As soon as I start walking, I begin to calm down. It’s been at least sixteen months since I’ve walked the trail because of two winters and COVID-19. I hear the voice of my father, “Pay attention to everything you see, Laurie. Let go of it all. Leave it in the car for now. Be totally in the moment.”
One of my favorite things to do in the Des Moines area is to steal away to Gray’s Lake when I have an extra hour or two. In fact, because of Iowa’s wonderful trail network, I can ride my bike on several different trails from the Episcopal residence in the northwestern Des Moines suburb of Clive all the way to Gray’s Lake. It’s 22 miles one way. I vow to walk in a relaxed manner, look for Christ in everyone I meet, and keep my eyes and ears attuned to everything I see and hear.
There is no judging of others or myself. There is no running today, just walking. And no one knows where I am, which is quite refreshing. My husband Gary is in Michigan for the week, so I can stay as long as I want and do whatever I want. I am choosing to waste time with Jesus.
I do two loops around the lake and walk for about an hour and fifteen minutes. I stop to read the plaques on the bridge, listing the names of people who contributed to its construction. As I notice geese cavorting in the water, the spirit of Gray’s Lake gently chides me, “Where’ve you been all these months, Laurie? Have you been caring for your spirit?”
I admit that there’s been little opportunity to meditate and ponder during this past year of COVID, let alone take time away. There is always one more task to do, one more deadline to meet, one more regret that I can’t fix. What happened to the little girl who used to climb trees, splash in the creek, ride her bike, shoot hoops, and play outside until it was dark?
Jesus touches me lightly on the shoulder as I walk. “Do you see those daffodils, Laurie? There is one white daffodil among dozens of yellow daffodils.” “I see it, Jesus. What are you trying to tell me?” There is only silence. But I think I know. There is a place at the table for everyone, even for the daffodil that is different.
There is a deep sense of freedom to acknowledge that no one knows where I am right now - except Jesus, who seems to follow me everywhere. In the midst of your own harried lives as clergy, where do you go to be still, to be free, to be yourself, to be authentic, to be vulnerable, to listen to the birds sing, to be at peace? God, can you be in charge for a while so we can rest a bit? How can we let go and become who You created us to be?
As I walk, I notice the Methodist hospital in downtown Des Moines across the Racoon River, and I pray for the patients who are struggling to recover from COVID and other serious illnesses. I see the golden dome of the State Capitol off in the distance and pray for our governor and our legislators. I pass the beach where I waded out into the water to participate in a triathlon a few years ago. I’m not a very fast swimmer, but I’m persistent. I remember some of the scripture passages that I have repeated over the years during races in order to center myself.
I wait for the Lord, my soul waits,
and in his word I hope;
my soul waits for the Lord
more than those who watch for the morning,
more than those who watch for the morning.
O Israel, hope in the Lord!
For with the Lord there is steadfast love,
and with him is great power to redeem.
It is he who will redeem Israel
from all its iniquities. (Psalm 130)
I walk by the Racoon River for a while as I head back toward the parking lot, repeating again and again the phrase, “O Israel, hope in the Lord. For with the Lord there is steadfast love, and with him there is great power to redeem.”
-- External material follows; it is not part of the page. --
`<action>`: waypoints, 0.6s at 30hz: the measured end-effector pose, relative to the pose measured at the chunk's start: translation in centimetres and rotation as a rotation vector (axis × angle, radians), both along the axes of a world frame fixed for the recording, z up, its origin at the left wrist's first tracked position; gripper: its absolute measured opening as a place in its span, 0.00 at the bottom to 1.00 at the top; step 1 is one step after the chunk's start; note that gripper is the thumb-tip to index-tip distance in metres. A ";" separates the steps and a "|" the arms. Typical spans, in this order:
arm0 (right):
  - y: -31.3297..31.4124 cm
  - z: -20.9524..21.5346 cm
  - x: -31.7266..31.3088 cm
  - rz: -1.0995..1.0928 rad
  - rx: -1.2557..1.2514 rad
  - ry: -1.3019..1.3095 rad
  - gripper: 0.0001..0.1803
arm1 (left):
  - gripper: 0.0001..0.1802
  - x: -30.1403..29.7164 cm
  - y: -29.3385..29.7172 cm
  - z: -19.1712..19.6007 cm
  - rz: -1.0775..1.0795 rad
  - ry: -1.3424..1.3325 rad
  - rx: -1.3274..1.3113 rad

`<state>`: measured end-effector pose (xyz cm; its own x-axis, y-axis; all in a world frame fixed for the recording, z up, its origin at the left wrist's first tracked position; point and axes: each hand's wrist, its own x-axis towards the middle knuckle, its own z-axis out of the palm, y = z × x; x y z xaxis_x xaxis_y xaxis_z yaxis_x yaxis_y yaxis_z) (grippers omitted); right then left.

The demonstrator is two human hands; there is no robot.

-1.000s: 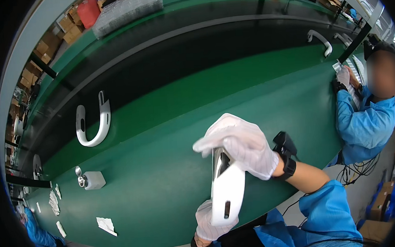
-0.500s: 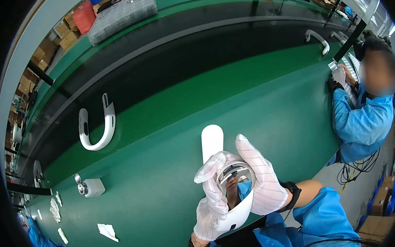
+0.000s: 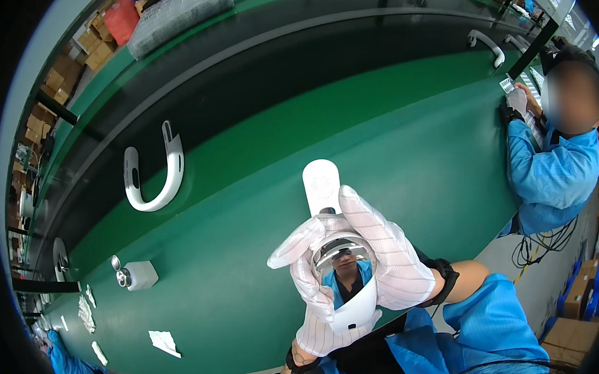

My prayers are directed to you, the laity of the Iowa Annual Conference, and my heart is filled with gratitude for your faithfulness. I see Christ in each one of you. The call of the geese overhead is insistent, (sing)
“Will you come and follow me if I but call your name? Will you go where you don’t know, and never be the same? Will you let my love be shown, will you let my name be known? Will you let my life be grown in you and you in me?”
I finish my first lap around the lake and reverse course. Going in the opposite direction, I see things I didn’t notice the first time around. Eventually, my mind drifts, and I can’t help but think about you again – thousands of laity in Iowa who serve in their congregations faithfully day in and day out and have become adept at improvisation, experimentation, and adaption, and adjustment.
You serve when things are going well and when things fall apart; when you are praised and when you are criticized; when you have shown extraordinary creativity and perseverance; and when you admit that you are burned out and need to stop and rest for a time.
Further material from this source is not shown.